Data citation in the humanities

What's the problem?

Berkeley, 22 August 2011


Data citation in the humanities ...
Say what?


* For some notion of “science”.

When did humanists start using data?

1948 Roberto Busa begins Index Thomisticus
1950s, 1960s many individual texts
1961-63 (... 1967) Brown Corpus of American English
1966 Computers and the Humanities begins publication
1973 Association for Literary and Linguistic Computing
1978 Lancaster-Oslo-Bergen Corpus of British English
1978 Association for Computers and the Humanities
1985 Thesaurus Linguae Graecae first CD-ROM
1988 Text Encoding Initiative (TEI) begins
1994 TEI Guidelines (TEI P3)

What kind of data?

Humanities disciplines seek better understanding of human culture.
So ... pretty much anything.
  • digitized editions of major works
  • transcriptions of manuscripts ...
  • thematic collections (author, period, genre, ...)
  • language corpora (balanced or opportunistic; monolingual or multilingual [parallel structure or parallel-text translation equivalents])
  • images of artworks (Rossetti, Blake, DeYoung Museum ImageBase, ...)
  • images of artifacts (mss, printed books, ephemera)
  • maps (historical, modern, ...)
Nowadays often multi-medial (scans plus transcriptions).

More data

Humanities disciplines seek better understanding of human culture.
So ... also modern digital artifacts.
  • digital artwork (hypertexts, games, interactive ... things)
  • databases
  • digital records of any kind

There is NO human artifact which is a priori unsuitable as an object of historical or culture-critical study. (Cf. proof that all numbers are interesting.)

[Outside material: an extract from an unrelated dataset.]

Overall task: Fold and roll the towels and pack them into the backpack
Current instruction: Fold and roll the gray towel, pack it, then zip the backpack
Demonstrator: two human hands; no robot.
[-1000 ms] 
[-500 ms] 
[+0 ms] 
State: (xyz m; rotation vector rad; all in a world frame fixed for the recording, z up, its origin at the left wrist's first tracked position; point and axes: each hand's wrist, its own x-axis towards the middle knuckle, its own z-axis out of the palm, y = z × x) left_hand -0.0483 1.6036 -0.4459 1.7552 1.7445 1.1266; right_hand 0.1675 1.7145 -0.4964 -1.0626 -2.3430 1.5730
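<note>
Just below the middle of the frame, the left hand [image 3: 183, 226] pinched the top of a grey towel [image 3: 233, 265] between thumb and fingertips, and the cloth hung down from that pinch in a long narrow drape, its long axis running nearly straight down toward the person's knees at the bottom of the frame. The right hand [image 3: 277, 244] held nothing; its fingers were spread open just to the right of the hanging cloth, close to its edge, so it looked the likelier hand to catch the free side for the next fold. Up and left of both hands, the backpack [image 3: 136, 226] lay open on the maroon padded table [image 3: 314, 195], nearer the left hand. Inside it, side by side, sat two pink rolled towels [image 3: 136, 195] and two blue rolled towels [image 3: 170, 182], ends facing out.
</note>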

Is anyone taking care of this stuff?

Individual projects?
No network analogous to social-science data archives.
(Ask about AHDS.)

Current state of play

In practice

In a random sample of papers, several patterns:
  • published resources, explicitly cited in the references*
  • published, explicit*, cited metonymically*
  • collective but unpublished, explicit*, uncited*
  • private (personal, ad hoc), unpublished, implicit, uncited

In sum

Situation normal.

How do you cite it?

What is the work to be cited?
Corpus? Text? Archive?

Where's the metadata?

The turnkey dream

Many (producers, consumers) want turn-key tools, not kits.
Often leads to tight coupling (technical, psychological) among
  • data resource
  • user interface
  • software
(Exception: Perseus Digital Library.)

Copyright fear

Dare I make this resource public?
I think you will still find plenty of people saying “we ran a stylometric analysis on a corpus which has these properties, but we can't let you see the actual corpus because we didnt get copyright/we are shysters”

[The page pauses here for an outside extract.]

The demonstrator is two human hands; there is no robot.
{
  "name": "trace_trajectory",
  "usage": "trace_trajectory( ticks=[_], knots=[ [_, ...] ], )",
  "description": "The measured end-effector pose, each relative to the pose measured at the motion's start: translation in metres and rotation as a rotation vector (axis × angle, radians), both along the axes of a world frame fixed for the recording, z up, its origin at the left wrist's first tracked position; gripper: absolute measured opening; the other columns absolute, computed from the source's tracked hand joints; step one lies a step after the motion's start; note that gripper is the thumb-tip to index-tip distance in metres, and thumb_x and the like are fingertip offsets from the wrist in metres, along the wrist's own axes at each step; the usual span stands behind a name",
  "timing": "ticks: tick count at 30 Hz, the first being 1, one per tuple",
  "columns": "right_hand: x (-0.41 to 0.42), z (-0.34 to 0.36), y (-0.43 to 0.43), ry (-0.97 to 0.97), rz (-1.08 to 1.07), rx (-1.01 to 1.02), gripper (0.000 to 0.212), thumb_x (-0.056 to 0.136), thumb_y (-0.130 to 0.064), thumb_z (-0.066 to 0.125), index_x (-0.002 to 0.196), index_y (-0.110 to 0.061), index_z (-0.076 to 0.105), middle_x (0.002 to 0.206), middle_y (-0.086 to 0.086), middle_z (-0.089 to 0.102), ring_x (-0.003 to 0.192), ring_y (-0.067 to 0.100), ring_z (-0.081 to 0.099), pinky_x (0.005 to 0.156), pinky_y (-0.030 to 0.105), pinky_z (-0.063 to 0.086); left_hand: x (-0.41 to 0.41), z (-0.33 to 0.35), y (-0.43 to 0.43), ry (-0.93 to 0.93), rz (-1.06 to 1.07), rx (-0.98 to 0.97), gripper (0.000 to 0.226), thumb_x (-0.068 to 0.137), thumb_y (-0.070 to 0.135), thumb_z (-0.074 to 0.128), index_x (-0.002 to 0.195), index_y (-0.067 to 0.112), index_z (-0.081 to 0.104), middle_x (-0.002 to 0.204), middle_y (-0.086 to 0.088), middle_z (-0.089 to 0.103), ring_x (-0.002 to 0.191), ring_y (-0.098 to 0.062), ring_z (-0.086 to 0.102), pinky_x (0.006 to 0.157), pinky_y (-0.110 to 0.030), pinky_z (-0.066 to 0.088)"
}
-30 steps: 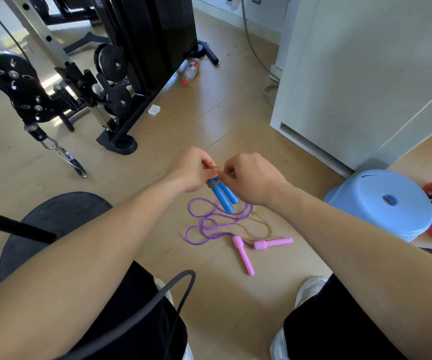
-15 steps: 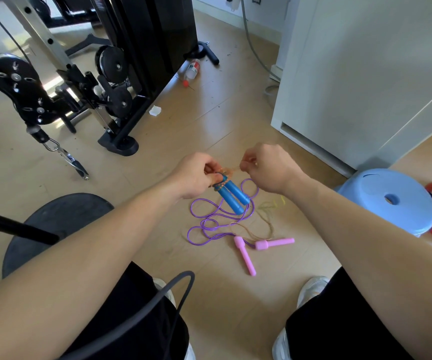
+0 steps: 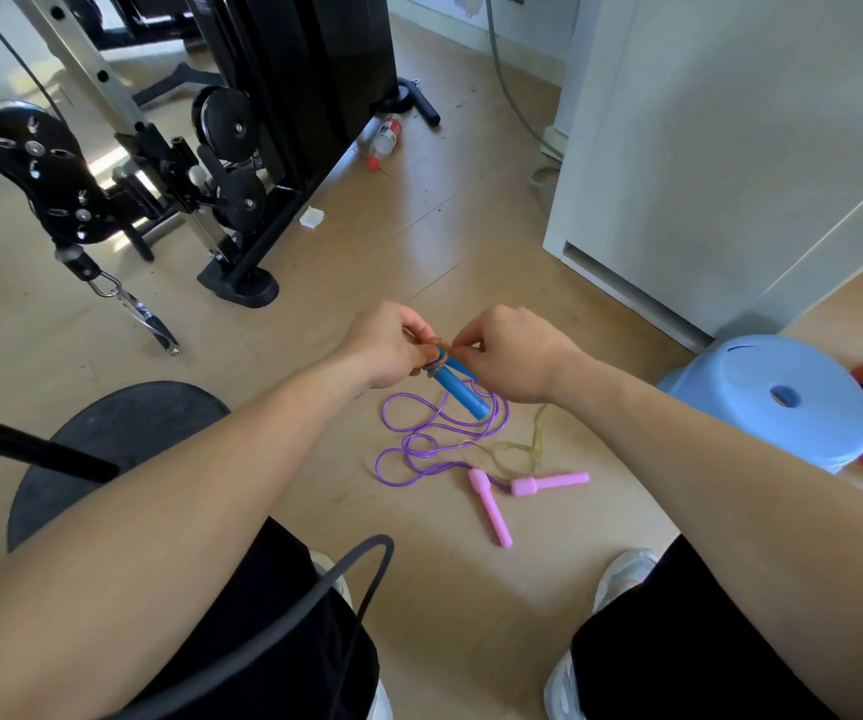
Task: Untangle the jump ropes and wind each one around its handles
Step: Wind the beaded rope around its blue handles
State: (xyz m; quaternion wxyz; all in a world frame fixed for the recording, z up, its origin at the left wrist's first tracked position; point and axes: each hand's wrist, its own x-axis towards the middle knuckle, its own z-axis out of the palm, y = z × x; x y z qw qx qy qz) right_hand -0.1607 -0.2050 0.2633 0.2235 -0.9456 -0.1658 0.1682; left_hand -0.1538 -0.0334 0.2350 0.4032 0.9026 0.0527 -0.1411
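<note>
Two blue handles are held together above the floor, their tops wrapped with turns of a thin amber rope. My left hand grips the handles at the wrapped top. My right hand pinches the amber rope right beside them. The loose amber rope trails down to the floor on the right. Below the hands a purple rope lies in loose loops on the wooden floor, joined to two pink handles.
A black gym machine stands at the back left, a white cabinet at the right. A blue plastic stool sits at my right, a black round base at my left. A bottle lies by the machine.
My right hand swung out to the right with the rope, then came back to the handle tops, adding to the amber winding. The left hand kept its hold on the blue handles.
</note>
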Motion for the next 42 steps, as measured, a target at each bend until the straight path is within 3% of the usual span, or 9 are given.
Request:
trace_trajectory(
  ticks=[4,8,12,17,21,26,34,38,42],
  knots=[
    [0.006,0.005,-0.012,0.027,0.064,-0.024,0.036,0.097,-0.021,0.045,0.119,-0.038,0.068,0.096,-0.010,0.058,0.092,0.017,0.054,0.079,0.028,0.044,-0.001,0.005,0.002,0.018,-0.120,0.018,0.013,0.086,0.006,0.072,0.082,0.017,0.066,0.083,-0.010,0.073,0.066,-0.020,0.066,0.072,-0.033,0.058],
    [0.012,-0.001,-0.018,-0.014,0.044,-0.085,0.033,0.092,-0.019,0.044,0.099,-0.039,0.069,0.101,-0.005,0.066,0.090,0.021,0.058,0.080,0.035,0.052,-0.004,0.009,-0.002,0.005,-0.182,0.054,0.014,0.084,0.009,0.074,0.082,0.020,0.066,0.075,-0.003,0.071,0.066,-0.017,0.066,0.071,-0.031,0.057],
    [0.007,-0.011,-0.012,-0.029,0.123,-0.035,0.019,0.091,-0.018,0.046,0.094,-0.026,0.063,0.101,-0.002,0.050,0.096,0.026,0.056,0.081,0.033,0.045,-0.006,0.011,-0.006,0.002,-0.200,0.081,0.017,0.085,0.007,0.071,0.080,0.021,0.063,0.075,-0.002,0.070,0.066,-0.018,0.068,0.073,-0.036,0.059],
    [0.004,-0.006,-0.011,-0.247,0.157,-0.176,0.015,0.089,-0.034,0.047,0.087,-0.031,0.062,0.103,-0.005,0.059,0.102,0.023,0.053,0.078,0.031,0.037,-0.008,0.013,-0.009,0.000,-0.169,0.071,0.019,0.086,0.008,0.071,0.078,0.022,0.061,0.081,-0.005,0.072,0.070,-0.021,0.070,0.075,-0.037,0.059],
    [0.002,-0.003,-0.009,-0.261,0.160,-0.169,0.015,0.090,-0.033,0.048,0.086,-0.023,0.058,0.098,0.001,0.062,0.094,0.026,0.055,0.072,0.029,0.031,-0.008,0.014,-0.009,0.031,-0.137,-0.018,0.015,0.088,0.007,0.069,0.080,0.018,0.062,0.085,-0.010,0.072,0.069,-0.022,0.068,0.077,-0.038,0.059],
    [0.004,-0.006,-0.006,-0.032,0.042,0.047,0.016,0.091,-0.022,0.045,0.083,-0.016,0.058,0.080,0.006,0.060,0.082,0.031,0.054,0.063,0.032,0.037,-0.011,0.016,-0.010,0.049,-0.115,-0.126,0.020,0.088,0.000,0.067,0.079,0.017,0.060,0.079,-0.009,0.068,0.066,-0.018,0.063,0.071,-0.029,0.055],
    [0.006,-0.009,-0.013,-0.072,0.098,0.081,0.029,0.088,-0.055,0.061,0.098,-0.028,0.058,0.066,-0.006,0.053,0.063,0.014,0.050,0.054,0.028,0.035,-0.008,0.024,-0.002,0.077,-0.090,-0.206,0.015,0.088,0.000,0.069,0.081,0.012,0.063,0.069,-0.007,0.066,0.058,-0.014,0.062,0.068,-0.025,0.058],
    [0.010,-0.009,-0.012,-0.054,0.090,0.041,0.048,0.077,-0.065,0.069,0.084,-0.018,0.065,0.072,0.006,0.060,0.068,0.023,0.055,0.059,0.035,0.042,-0.008,0.022,-0.001,0.043,-0.038,-0.249,0.015,0.089,0.001,0.068,0.082,0.013,0.063,0.070,-0.007,0.068,0.056,-0.013,0.063,0.064,-0.026,0.058],
    [0.009,-0.010,-0.011,0.038,0.075,0.032,0.042,0.075,-0.054,0.078,0.069,-0.020,0.053,0.060,-0.001,0.048,0.054,0.017,0.043,0.051,0.031,0.031,-0.007,0.020,-0.003,-0.026,0.030,-0.248,0.014,0.091,0.003,0.067,0.084,0.014,0.063,0.075,-0.010,0.069,0.058,-0.017,0.064,0.065,-0.027,0.059]
  ],
)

Citing data resources may seem foreign.
My response … is to wonder about whether citation of data is practical or helpful, when so much happens between the data and the arguments produced from it. I wonder if there isn't some positivistic scientism hidden in the question, something along the lines of the doctrine of reproducibility.

Citation chains

Print has well established conventions for republication and citation of earlier publications.
Not so digital resources.
But refinements, revisions, elaborations, subsets, derivations, annotations, etc.

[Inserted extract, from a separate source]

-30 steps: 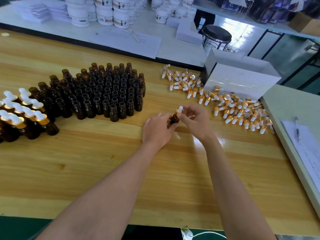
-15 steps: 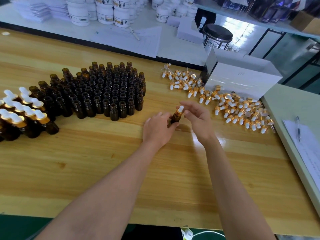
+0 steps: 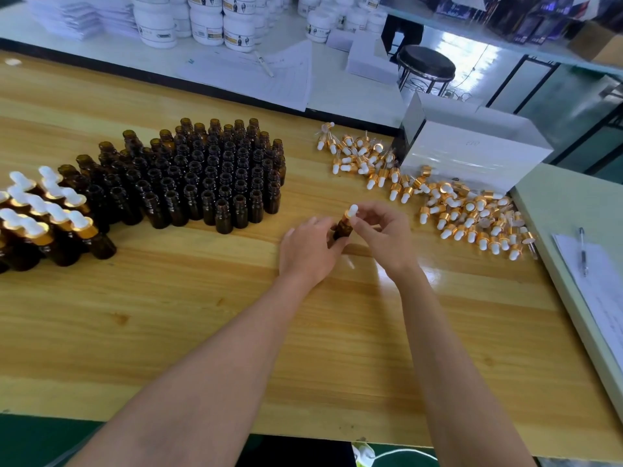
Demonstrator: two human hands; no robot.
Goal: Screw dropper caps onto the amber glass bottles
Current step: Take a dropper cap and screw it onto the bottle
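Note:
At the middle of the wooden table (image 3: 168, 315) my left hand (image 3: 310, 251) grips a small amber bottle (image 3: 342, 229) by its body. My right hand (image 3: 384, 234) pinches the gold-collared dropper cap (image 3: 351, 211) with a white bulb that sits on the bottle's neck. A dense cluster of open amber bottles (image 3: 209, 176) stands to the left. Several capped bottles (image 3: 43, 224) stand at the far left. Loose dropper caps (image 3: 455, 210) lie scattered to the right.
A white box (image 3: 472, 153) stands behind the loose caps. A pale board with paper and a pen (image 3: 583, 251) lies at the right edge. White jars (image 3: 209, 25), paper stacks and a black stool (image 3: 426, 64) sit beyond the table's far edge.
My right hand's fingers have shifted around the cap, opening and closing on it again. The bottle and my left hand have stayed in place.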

Large humanities projects typically make multiple passes over material.
In future, will early results be published? (Pressure from Web culture and funders.)
So multiple versions from same source? Two problems:
  • metadata (labeling version and its nature)
  • quanta of change (reifying versions — psychological not technical)


Large humanities projects typically make multiple passes over material.
  • reading text
  • text-critical variorum text
  • text with literary annotations
  • linguistic annotations (glosses for cruxes? parse trees? ...)
  • formalization of propositional content
  • ...
Which of these is this thing I'm publishing?
Which of these is this thing I'm citing?